I'm making swedish meatballs but I forgot I don't have any flour to thicken the gravy...

I'm making swedish meatballs but I forgot I don't have any flour to thicken the gravy. is there anything else I can use or should I just try to reduce it a lot? I don't have any other starch aside from white rice.

Add a little rice to the gravy while you cook it and then hit it with an immersion blender.

got some xanthan gum handy?

Cream of Tartar

I like to temper an egg yolk or two to thicken sauces and gravies

Baking soda will do the trick ;)

I don't have a blender. can I just throw some rice in and then strain it out and smash it with a mortar and pestle?

No. You're not going to get enough starch/thickener that way to make anything resembling a smooth gravy like in the OP pic (which looks like it was thickened with a quick slurry rather than a roux, which you can tell by the shininess).

I'd say just deglaze the pan and reduce, and say fuck it. It will be more like au jus rather than a proper gravy, but if you season it properly, throw in some aromatics, and serve it over a starch it should be fine.

you have any cream OP?

Make a white gravy or auju

White gravy is still a gravy, and still needs something to emulsify the fat with the water - i.e. thicken it.

Au jus over mashed taters or whatever is probably the best answer.

the sauce is usually cream and beef broth with worcestershire sauce and thickened with flour. I'm just missing the flour so it's runny.

cream doesn't thicken it enough for you? what sort of cream are you using?

heavy whipping cream, but it's mixed 1:1 wih broth

To get the true Swedish experience you have to collect the semen from the black bull that fucks your family.

Not OP.

Cream itself isn't enough to thicken; you need a proper emulsifier/liason to create a proper sauce.

whisk egg yolks with heavy cream and throw that into a saute pan on top of whatever you want to make a sauce out of (add cheese as desired) and the lecithin in the egg will create a sauce that will put any boxed mac and cheese to shame... You don't need to add extra cheese; it's just an extra form of fat to bring the emulsion together.

>don't need to add extra cheese

The point being: you only need to add a little dab of egg yolk, or even mustard, to turn butter and stock into a sauce that isn't going to break and make your lady friend walk out the door.

It's cooking 101, but it's quick and it's proven.

This op. One of the keys to home cooking is to roll with the punches. Change the meal around. Make shit on a shingle.

Unnecessary but still made me laugh.

I cooked some egg noodles and dumped them into a bowl with my meatballs and the starch thickened it a little. I think when I reheat the leftovers I might try cooking some of the noodles in the sauce.

>one of the keys to home cooking is to roll with the punches

user you replied to here (real drunk, real cook).

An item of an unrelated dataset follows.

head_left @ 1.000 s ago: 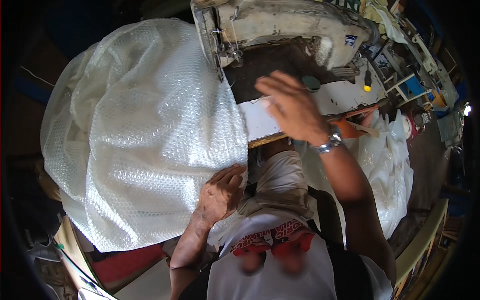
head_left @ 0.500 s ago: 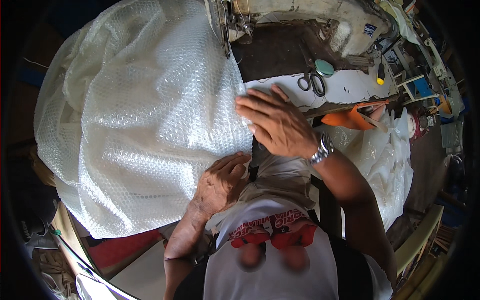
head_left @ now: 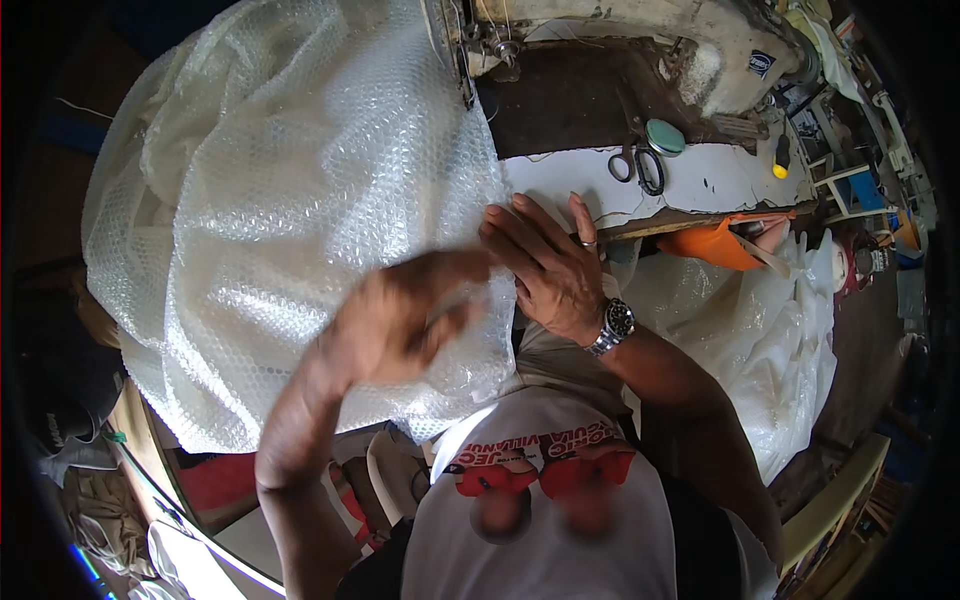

I just wanted to say: there are so many people these days - and in days past - asking stupidly dumb, vague questions, and getting stupidly dumb, vague (honestly joke) replies, and then getting mad that Veeky Forums is some kind of elitist board.

If you say what you're doing, ask honest questions about what you did, and (potentially) did wrong, and maybe just have a sense of humor about it without being a dick and avoiding dumb memes, there are plenty of people here willing to give real advice (you'll still get some lip, 'cause that's where you are).

Literally here all night, waiting for an interesting thread to reply to.

Cooking is really fun, but it takes practice, and getting a little tip here and there can make a world of difference, because the essence of cooking is technique, not "following recipes". When you make an improvement and realize, "wholly shit! it was really that easy!", do it again and post results. That's what Veeky Forums was and is really about. And yeah, the funnest thing about cooking is rolling with the punches and making things work; it's literally how people have survived for thousands and thousands of years, and how some of the best cuisines came into being.

It's all about learning through experience, and sharing that experience with others. It's a craft, not a science.

>end rant

...

Crush some dried noodles with a spoon and sprinkle in.